Just stirring things up Ace. I misread your intention of the post, and for that I am sorry.


----------



## ace20004u (Jun 19, 2002)

> Originally posted by <b>superdave</b>!
> 
> 
> Just stirring things up Ace. I misread your intention of the post, and for that I am sorry.



no problem man. :grinning:


----------



## Kramer (Jul 5, 2002)

> Originally posted by <b>superdave</b>!
> 
> 
> Just stirring things up Ace. I misread your intention of the post, and for that I am sorry.

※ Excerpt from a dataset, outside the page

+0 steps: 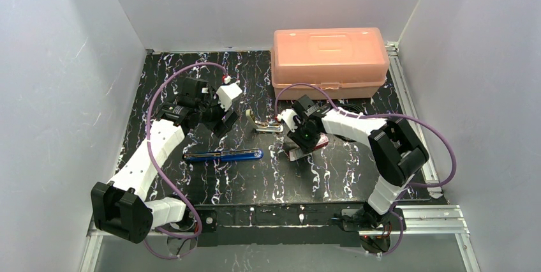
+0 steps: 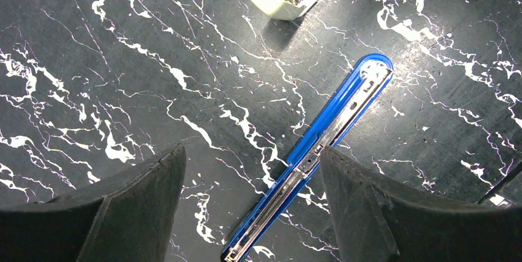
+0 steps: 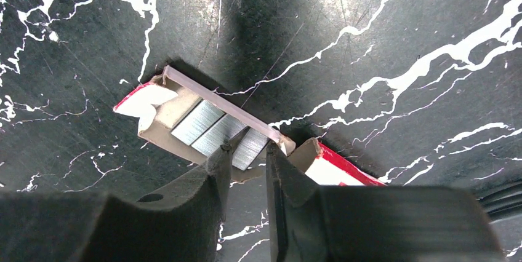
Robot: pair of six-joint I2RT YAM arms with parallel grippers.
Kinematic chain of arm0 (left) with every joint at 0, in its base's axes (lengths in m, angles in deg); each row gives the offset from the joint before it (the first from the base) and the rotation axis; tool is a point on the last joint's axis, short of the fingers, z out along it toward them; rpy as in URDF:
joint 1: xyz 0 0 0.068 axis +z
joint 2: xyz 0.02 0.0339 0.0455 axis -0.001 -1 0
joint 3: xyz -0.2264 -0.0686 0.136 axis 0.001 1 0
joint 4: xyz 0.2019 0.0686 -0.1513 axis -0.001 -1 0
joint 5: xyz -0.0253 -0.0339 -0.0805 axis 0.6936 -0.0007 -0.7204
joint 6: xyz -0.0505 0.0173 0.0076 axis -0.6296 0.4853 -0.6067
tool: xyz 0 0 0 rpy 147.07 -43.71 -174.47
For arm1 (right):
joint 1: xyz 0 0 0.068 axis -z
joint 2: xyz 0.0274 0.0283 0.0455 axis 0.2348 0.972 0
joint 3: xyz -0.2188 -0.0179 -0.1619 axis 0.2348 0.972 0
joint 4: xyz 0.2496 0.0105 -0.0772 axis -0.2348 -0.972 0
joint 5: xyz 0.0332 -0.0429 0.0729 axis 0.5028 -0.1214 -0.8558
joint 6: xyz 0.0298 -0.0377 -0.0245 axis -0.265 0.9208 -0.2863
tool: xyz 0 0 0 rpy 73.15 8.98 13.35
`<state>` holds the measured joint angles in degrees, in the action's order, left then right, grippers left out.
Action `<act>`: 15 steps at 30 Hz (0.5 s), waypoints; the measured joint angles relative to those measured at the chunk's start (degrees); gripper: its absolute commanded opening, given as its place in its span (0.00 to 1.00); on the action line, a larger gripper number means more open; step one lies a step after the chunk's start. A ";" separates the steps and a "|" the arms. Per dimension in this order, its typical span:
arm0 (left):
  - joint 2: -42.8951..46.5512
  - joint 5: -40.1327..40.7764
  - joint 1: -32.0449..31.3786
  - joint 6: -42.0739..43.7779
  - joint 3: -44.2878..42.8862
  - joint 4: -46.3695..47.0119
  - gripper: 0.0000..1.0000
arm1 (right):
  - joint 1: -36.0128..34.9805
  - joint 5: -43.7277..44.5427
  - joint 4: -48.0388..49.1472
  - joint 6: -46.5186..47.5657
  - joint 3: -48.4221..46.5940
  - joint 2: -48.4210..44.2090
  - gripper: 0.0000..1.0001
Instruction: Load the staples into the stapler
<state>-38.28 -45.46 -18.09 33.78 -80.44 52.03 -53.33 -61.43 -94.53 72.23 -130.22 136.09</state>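
The blue stapler lies swung open flat on the black marbled table, its metal magazine channel facing up. My left gripper hovers above its near end, open and empty, seen from above at the gripper. The staples are silvery strips lying side by side in a pale tray slid out of a tiny red box. My right gripper reaches into the tray. Its narrow jaws sit on either side of the end strip, which still rests in the tray.
A small cream stapler-like item lies between the two arms, beyond the blue stapler's tip. A large peach plastic case stands at the back right. White walls enclose the table on three sides. Purple cables loop off both arms.
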 measured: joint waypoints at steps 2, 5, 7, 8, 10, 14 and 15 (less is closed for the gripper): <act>0.00 -0.04 0.00 0.02 0.00 -0.02 0.78 | 0.00 0.22 -0.04 0.00 -0.07 0.00 0.32; 0.00 -0.07 0.00 0.11 0.00 0.00 0.78 | 0.00 0.55 -0.02 0.02 -0.20 0.04 0.31; 0.00 -0.07 0.00 0.20 0.00 0.00 0.78 | 0.00 0.68 -0.07 0.02 -0.22 0.07 0.31; 0.00 -0.07 0.00 0.22 0.00 -0.02 0.78 | 0.00 0.85 -0.09 0.04 -0.26 0.07 0.31; 0.00 -0.07 0.00 0.24 0.00 -0.02 0.78 | 0.00 1.14 -0.13 0.07 -0.31 0.07 0.31; 0.00 -0.07 0.00 0.24 0.00 -0.02 0.78 | 0.00 1.73 -0.15 0.02 -0.31 0.17 0.34; 0.00 -0.09 0.00 0.24 0.00 -0.02 0.78 | 0.00 1.81 -0.13 0.00 -0.31 0.17 0.34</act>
<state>-38.28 -45.55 -18.09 34.02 -80.44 52.01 -53.33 -59.61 -94.66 72.23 -130.53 136.27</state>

Perhaps you two would like to continue this debate in person at the draft party... after a few beers.... with other people egging you on and choosing sides... Can you say "NBA Draft Brawl 2004"??? I can't wait! :laugh:


----------



## superdave (Jul 16, 2002)

> Originally posted by <b>Kramer</b>!
> 
> Perhaps you two would like to continue this debate in person at the draft party... after a few beers.... with other people egging you on and choosing sides... Can you say "NBA Draft Brawl 2004"??? I can't wait! :laugh:


I'll be there. Ace, if you drive up for this... the first Jack n' Coke is on me


----------



## superdave (Jul 16, 2002)

edit* whoops repost


----------



## Kramer (Jul 5, 2002)

> Originally posted by <b>superdave</b>!
> 
> 
> I'll be there. Ace, if you drive up for this... the first Jack n' Coke is on me


How about the first ROUND of Jack n' Cokes is on you? :yes:

(the civility you two are displaying won't make Draft Brawl 2004 very exciting, but at least we won't get kicked out)


----------



## superdave (Jul 16, 2002)

> Originally posted by <b>Kramer</b>!
> 
> How about the first ROUND of Jack n' Cokes is on you? :yes:
> 
> (the civility you two are displaying won't make Draft Brawl 2004 very exciting, but at least we won't get kicked out)


LOL. :laugh: 

I don't make the big bucks like you and PCLoad. I nominate you guys for the first round. :yes:


----------



## ace20004u (Jun 19, 2002)

> Originally posted by <b>superdave</b>!
> 
> 
> I'll be there. Ace, if you drive up for this... the first Jack n' Coke is on me




Damn now thats some incentive! If I come I will hold you to it lol. 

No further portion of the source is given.